The Daily Gamecock

Professor hopes to enable ultrafast charging with nanomaterial research

The time it takes to charge a battery is one of the largest barriers towards implementing alternative energy-based devices into our lives. Assistant professor Morgan Stefik and his research group are actively working on trying to solve this problem. Stefik’s focus is on the advancement of a variety of energy devices such as batteries, capacitors and solar water-splitting. He and his group are attempting to accomplish this by synthesizing unique nanomaterials and tuning them to particular applications.

“There are materials that were just recently discovered to have strange behaviors like ultra-fast intercalation and we’d like to understand when that turns on, when that turns off and what are the fundamental mechanisms inside,” Stefik says. “Once you can do that, you understand where the sweet spot is to make the best battery possible.”

Intercalation is the process through which ions are inserted into a layered structure. One of the most commonly used examples of intercalation is the lithium-ion battery. Here lithium ions move from one electrode to the other when charging and in the reverse direction when the battery is being discharged.

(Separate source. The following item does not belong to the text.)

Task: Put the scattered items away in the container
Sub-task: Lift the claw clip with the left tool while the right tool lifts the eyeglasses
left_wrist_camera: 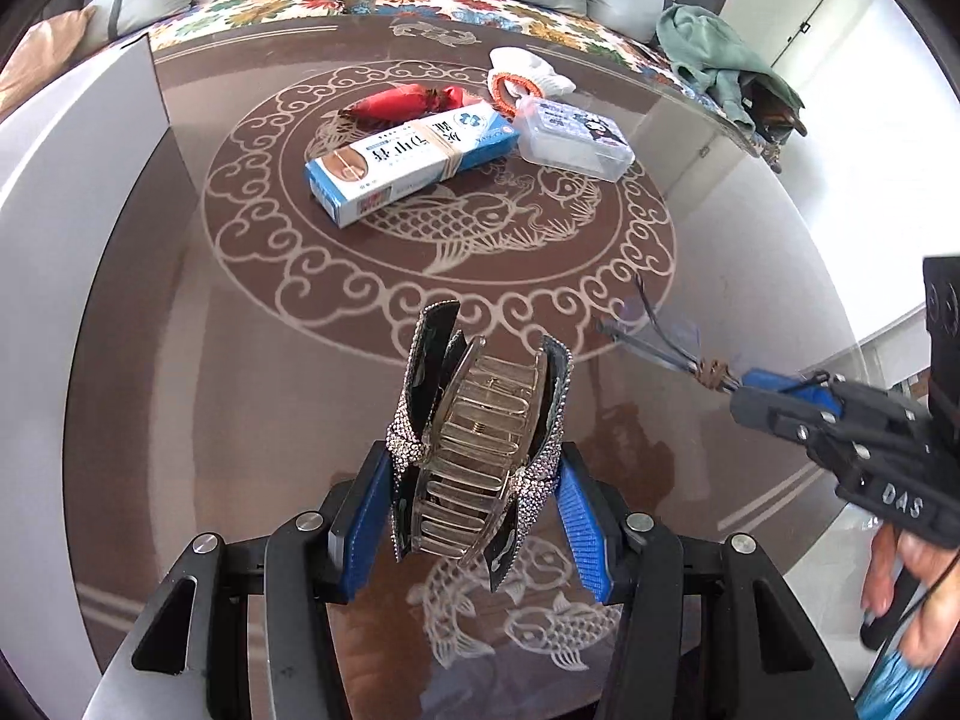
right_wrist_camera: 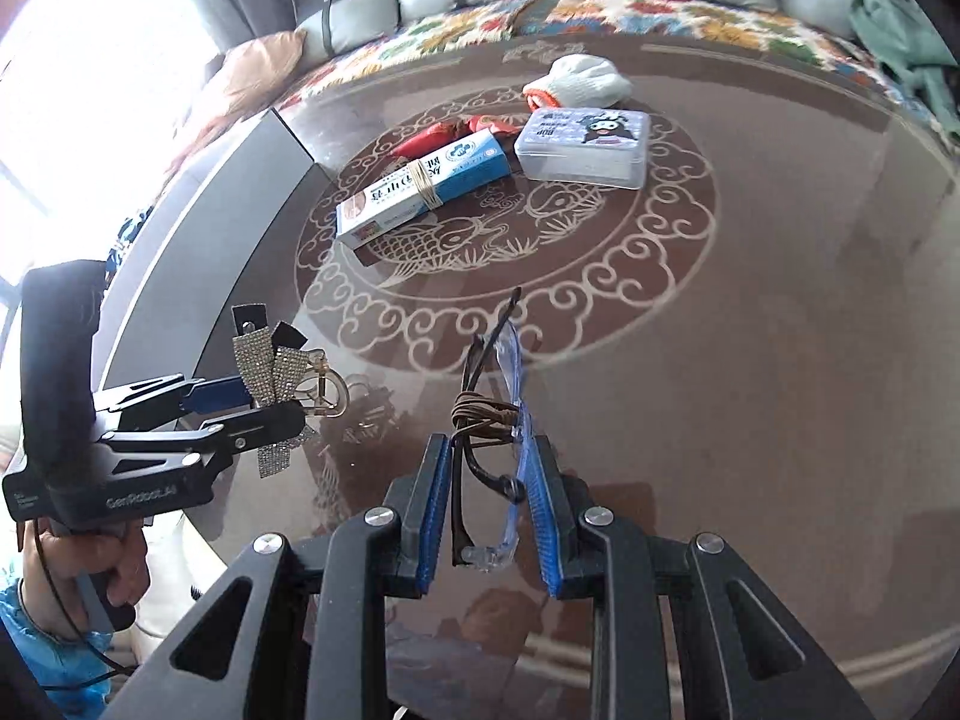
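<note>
The left tool (left_wrist_camera: pixel 480 516) clamps a rhinestone hair claw (left_wrist_camera: pixel 480 438) by its sides, blue pads pressed against the studded wings, holding it above the near part of the bench (left_wrist_camera: pixel 690 300). The right tool (right_wrist_camera: pixel 489 516) is closed on a pair of folded glasses (right_wrist_camera: pixel 492 438) bound with a brown cord, one pad against the clear lens, also lifted off the glass top. Both pieces look light; the claw is rigid but sprung and its stones give the pads an uneven bite, while the glasses seem thin and fragile, best held at the bundled middle rather than by a lens edge.

Farther in, on the bench's fish medallion, lie a blue-and-white carton (left_wrist_camera: pixel 414 162) with a rubber band around it, stiff and easy to pinch across its narrow sides, and a red wrapped item (left_wrist_camera: pixel 408 102) just behind it. To the right sits a clear plastic case (left_wrist_camera: pixel 573 135), smooth and likely slippery. Beyond it rests a white glove (left_wrist_camera: pixel 531 72), soft enough to take anywhere. A grey container wall (left_wrist_camera: pixel 90 138) stands at the far left.
</note>
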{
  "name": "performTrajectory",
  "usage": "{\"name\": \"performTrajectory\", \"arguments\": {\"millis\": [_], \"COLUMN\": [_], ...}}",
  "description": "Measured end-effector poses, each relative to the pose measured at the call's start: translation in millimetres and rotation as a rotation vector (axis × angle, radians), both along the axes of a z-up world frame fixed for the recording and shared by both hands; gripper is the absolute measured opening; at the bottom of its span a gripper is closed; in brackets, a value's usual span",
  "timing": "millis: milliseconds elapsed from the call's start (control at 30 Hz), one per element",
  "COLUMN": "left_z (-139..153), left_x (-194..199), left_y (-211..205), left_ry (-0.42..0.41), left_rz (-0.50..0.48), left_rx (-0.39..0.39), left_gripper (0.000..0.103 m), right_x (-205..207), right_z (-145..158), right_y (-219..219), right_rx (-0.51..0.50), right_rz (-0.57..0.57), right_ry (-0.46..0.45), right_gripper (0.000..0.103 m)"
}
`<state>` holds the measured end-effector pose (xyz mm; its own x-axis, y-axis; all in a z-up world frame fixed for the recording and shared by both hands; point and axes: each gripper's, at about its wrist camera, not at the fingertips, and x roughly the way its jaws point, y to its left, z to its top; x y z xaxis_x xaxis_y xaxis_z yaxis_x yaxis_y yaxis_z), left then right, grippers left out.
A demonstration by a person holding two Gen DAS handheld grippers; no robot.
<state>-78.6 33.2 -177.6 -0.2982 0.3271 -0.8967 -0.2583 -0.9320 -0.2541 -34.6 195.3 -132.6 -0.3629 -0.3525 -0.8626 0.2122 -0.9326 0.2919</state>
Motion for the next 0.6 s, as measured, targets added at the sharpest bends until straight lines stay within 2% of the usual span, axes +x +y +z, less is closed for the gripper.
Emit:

One of the limitations of these batteries is that “if you start just throwing [lithium ions] at [the electrode] way too fast, [the lithium] piles up on the top and that turns into a spike, a metal spike, which then punches through the battery and forms a short circuit,” which would then cause the battery to blow up, Stefik said. Similar short circuits were the cause of fires with Samsung Galaxy Note 7 cell phones in October of 2016.

By probing into the fundamental mechanisms of newly discovered nanomaterials, Stefik hopes that his research will eventually enable ultrafast charging. Stefik compared the current state of gas and electric cars and how it can take hours to fully charge an electric car while it takes only minutes to fill up a gas tank. “If you could take that same electric car and pull up to the station and have it topped off in two minutes, then that would be a game-changer,” Stefik said. While multiple components of this battery still need to be sorted out, Stefik has high hopes.

Stefik began his research career as an undergraduate at California Polytechnic State University. He worked on several projects, including one for Lockheed Martin looking at radiation damage to plastics and his senior project where he made materials for solar cells.

Stefik recommends students interested in undergraduate research find some researchers that they believe are interesting and then carefully read their papers. This is a great way to get the ball rolling and show what an asset you could be in their lab.

For committed students, Stefik says, “we put in some type of training, give them lots of guidance, but they are actually producing more [results] than we could’ve without them … That tends to happen most when the projects are exciting, and fortunately we don’t have time for boring projects.”